Levi is changing by the minute it seems. His vocabulary is continuing to grow and the things that he says are legitimately funny. We have been working hard on manners and how to handle big emotions- I have never met a more empathetic kid in my life. He cries during most Daniel Tiger episodes. He has such a tender heart.

This week I was playing a song while doing chores and I noticed Levi intently listening. He joined in and much to my surprise he knew most of the words! I filmed a little chunk for you:

This week Jake is on fall break and we have some exciting adventures planned as a family. We have had so many tough weeks lately and Jake and I agreed that we need to create some fun for them. I am confident we will have some great stories to share with you next week as we have been scheming since Covid week.

I have been thinking a whole lot about discipleship lately. I recognize that the term may be a foreign to you so I shopped for a definition that I liked: “teaching biblical precepts, while modeling and guiding others toward living righteously as followers of Jesus Christ”.

I have been specifically burdened (in a good way) by what I want discipleship to look like with my own children. As youth leaders we see dozens and dozens of children each year, and it doesn’t take long to spot the ones that are being discipled at home. Too often families believe that the burden to disciple is on the church.
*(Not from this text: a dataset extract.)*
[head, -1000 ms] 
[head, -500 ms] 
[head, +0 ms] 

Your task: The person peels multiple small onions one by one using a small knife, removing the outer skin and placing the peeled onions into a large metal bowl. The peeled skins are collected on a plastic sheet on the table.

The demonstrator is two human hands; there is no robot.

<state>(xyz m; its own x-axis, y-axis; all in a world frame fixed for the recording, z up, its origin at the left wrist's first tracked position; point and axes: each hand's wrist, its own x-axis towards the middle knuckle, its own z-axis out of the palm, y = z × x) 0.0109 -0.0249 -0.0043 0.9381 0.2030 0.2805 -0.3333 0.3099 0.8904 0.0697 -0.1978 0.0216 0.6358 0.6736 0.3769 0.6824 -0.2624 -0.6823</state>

But the time I spent with my children far outweighs the 2 hours they sit in church each week.

It is an honor to me to be able to introduce these boys to Jesus. To help God’s word come alive to them and help them understand what a relationship with God looks like.

But how in the world do you disciple a 3 year old and a medically complex 8 year old?? That question has been swirling in my brain as I try to find out what God wants me to focus on with each of them.
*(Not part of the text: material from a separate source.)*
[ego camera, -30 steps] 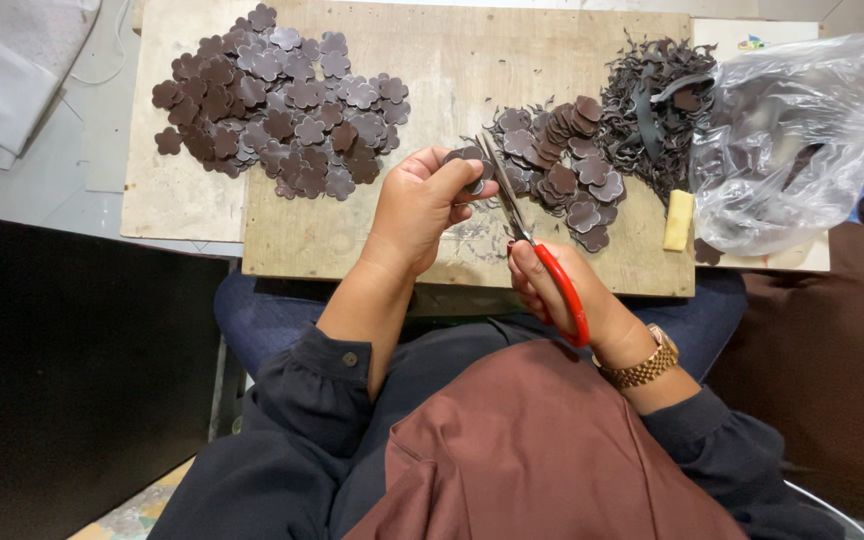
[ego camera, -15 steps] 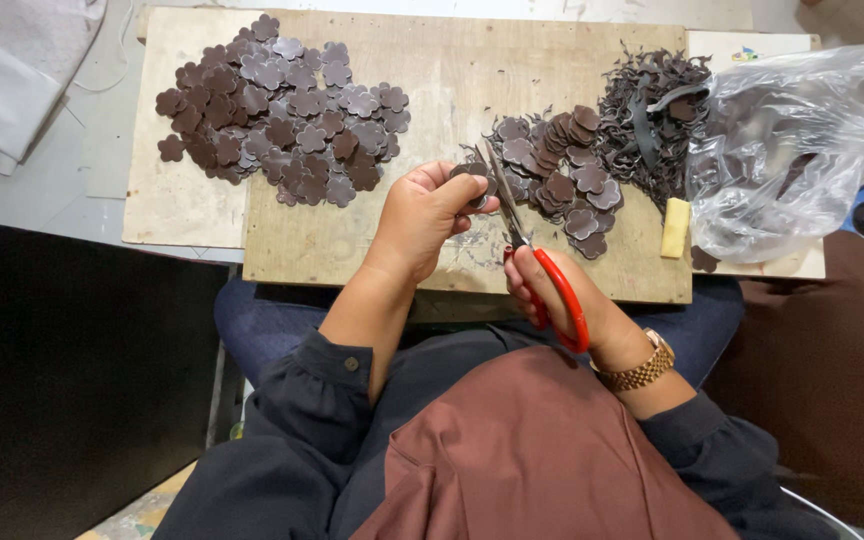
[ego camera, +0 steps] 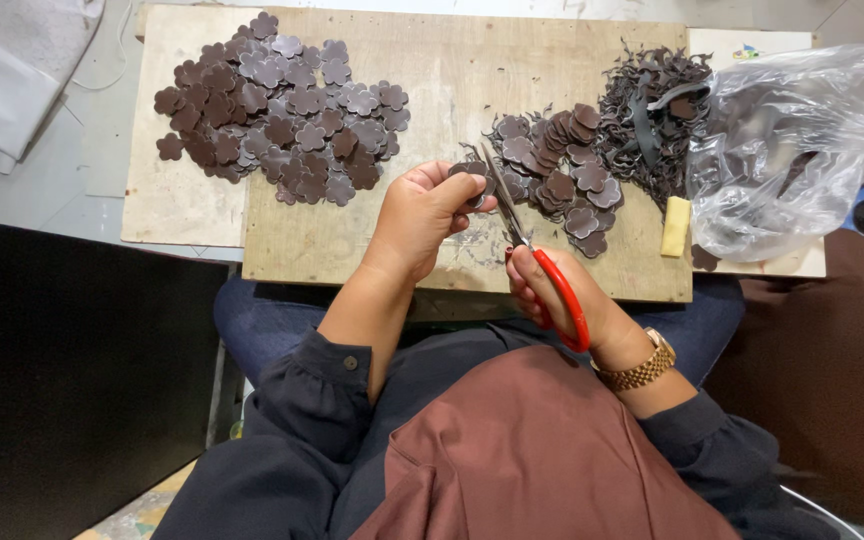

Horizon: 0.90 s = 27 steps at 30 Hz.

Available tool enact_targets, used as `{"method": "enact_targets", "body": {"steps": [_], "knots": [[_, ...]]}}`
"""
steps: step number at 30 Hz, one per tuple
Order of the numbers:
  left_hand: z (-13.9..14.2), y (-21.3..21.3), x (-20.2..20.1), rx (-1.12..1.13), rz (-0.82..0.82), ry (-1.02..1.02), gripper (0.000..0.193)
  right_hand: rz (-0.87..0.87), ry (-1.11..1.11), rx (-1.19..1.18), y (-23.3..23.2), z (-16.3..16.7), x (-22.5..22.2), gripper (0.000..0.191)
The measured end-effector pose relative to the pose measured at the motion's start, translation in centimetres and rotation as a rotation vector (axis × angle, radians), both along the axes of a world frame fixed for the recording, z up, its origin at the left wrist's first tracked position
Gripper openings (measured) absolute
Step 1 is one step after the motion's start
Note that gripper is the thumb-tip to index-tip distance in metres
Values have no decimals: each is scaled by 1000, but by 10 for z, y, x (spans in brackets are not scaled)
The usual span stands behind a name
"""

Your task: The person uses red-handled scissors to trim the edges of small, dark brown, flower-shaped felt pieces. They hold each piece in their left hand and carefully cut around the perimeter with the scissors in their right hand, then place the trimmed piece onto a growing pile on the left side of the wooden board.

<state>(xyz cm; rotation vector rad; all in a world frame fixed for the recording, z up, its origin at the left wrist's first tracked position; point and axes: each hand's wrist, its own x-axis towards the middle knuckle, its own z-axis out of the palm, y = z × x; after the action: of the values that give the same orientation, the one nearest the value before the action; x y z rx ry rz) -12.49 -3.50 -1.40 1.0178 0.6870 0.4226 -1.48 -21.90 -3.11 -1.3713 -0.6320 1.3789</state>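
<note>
Fingers (ego camera: 467, 190) of the left hand (ego camera: 422, 215) pinch a small brown flower-shaped leather piece (ego camera: 472, 172) at its near edge, closed tight on it and holding it just above the wooden board (ego camera: 432, 100). The right hand (ego camera: 562, 295) has its fingers curled through the red handles of the scissors (ego camera: 537, 260), closed around them; the blades point away from the body and meet the piece at its right side, and they look only slightly parted, though the exact gap is too small to tell. Judging from this, the trimming goes best if the left hand turns the piece into the blades while the scissors stay steady, taking short snips near the pivot and keeping the pinching fingertips clear of the cutting line. Beyond the piece and to its left, a wide spread of flower shapes (ego camera: 282, 110) lies on the board. Just to the right of the piece sits a smaller stack of shapes (ego camera: 562, 170), then a tangle of dark offcuts (ego camera: 652, 110), a pale yellow block (ego camera: 675, 226) and a clear plastic bag (ego camera: 792, 150).
</note>
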Motion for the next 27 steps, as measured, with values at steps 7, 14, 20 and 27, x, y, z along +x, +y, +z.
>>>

I was THRILLED to find some amazing books to help and I thought I would share them with you all in case you are hunting for something similar. They came in this week and they have already served as great stepping stones to intentional talks about God.

Here is a link to the books in case you want a set for yourself or someone else: https://www.amazon.com/stores/page/89EAC3F9-C534-4BBE-9EF1-485CE9DCA20E

While these books have been helpful at the teaching aspect of discipleship, the modeling and guiding parts are proving to be the most challenging. These boys see me at my worst. They see me when my temper is short. They hear me gossip. They get front row seats to my sinful and human side. But these ugly moments are such great teaching moments for them to learn from as well. Moments when I can point to the grace others have shown me. Moments when my tank is empty and I have to call out to Jesus for strength.
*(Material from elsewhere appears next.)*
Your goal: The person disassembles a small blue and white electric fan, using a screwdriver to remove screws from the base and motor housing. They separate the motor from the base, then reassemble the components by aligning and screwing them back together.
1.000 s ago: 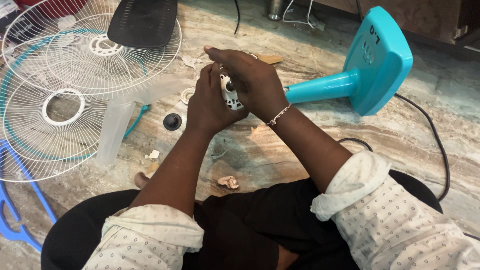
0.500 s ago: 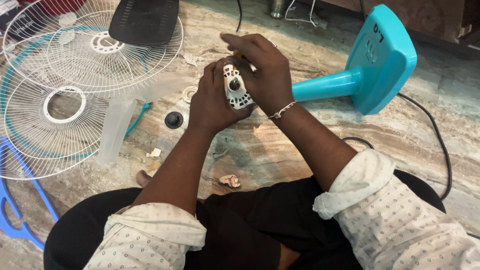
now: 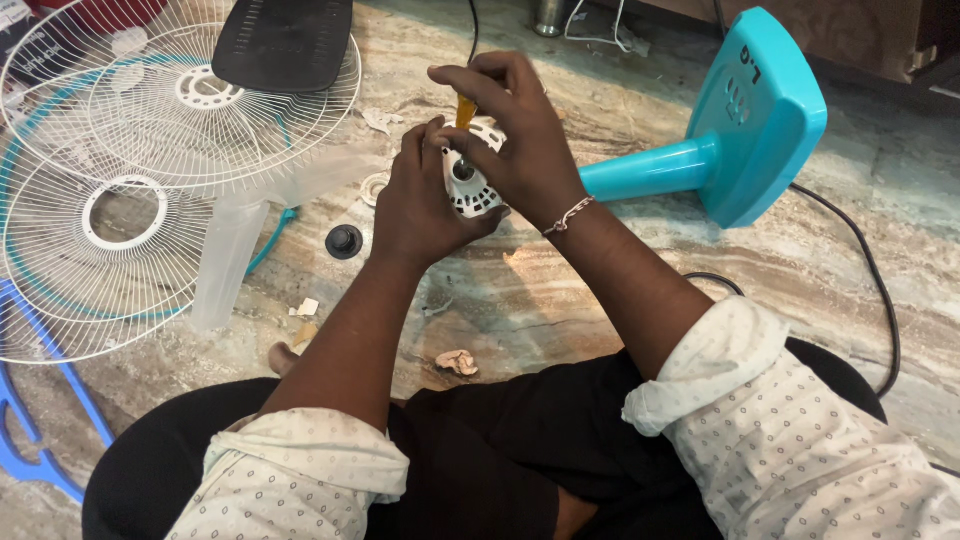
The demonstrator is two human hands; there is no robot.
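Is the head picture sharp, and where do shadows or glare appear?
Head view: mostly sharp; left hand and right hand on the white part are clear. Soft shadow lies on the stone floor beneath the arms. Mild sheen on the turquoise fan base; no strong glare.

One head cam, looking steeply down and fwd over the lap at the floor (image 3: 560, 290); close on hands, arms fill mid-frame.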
I guess the word for the night is ”intentional”. I am working at being more intentional in discipling both boys.

Billy Graham said ”Our faith becomes stronger as we express it; a growing faith is a sharing faith.”

I am not really sure why I typed this as it doesn’t sound like a devotional. But my hope is that by sharing my inner dialogue that maybe I can help encourage you in whatever discipleship or Kingdom work you may be called to. Who in your life needs to meet your Jesus? Who needs to see your ugly, weak side to help them truly understand the grace and power of God?

How many opportunities do we miss when we allow ourselves to believe we aren’t equipped or qualified to share the gospel with others?

I will be praying specifically this week for opportunities for each of you to get to share a piece of your faith with someone else. And I will pray that God gives you eyes to spot those opportunities and courage to start those conversations.

2 Timothy 1:7 “For God has not given us a spirit of timidity, but of power and love and discipline.

And please continue to pray for our family. And selfishly I ask that you pray for me as I shift my focus from fruitless projects to the Kingdom work in my own family.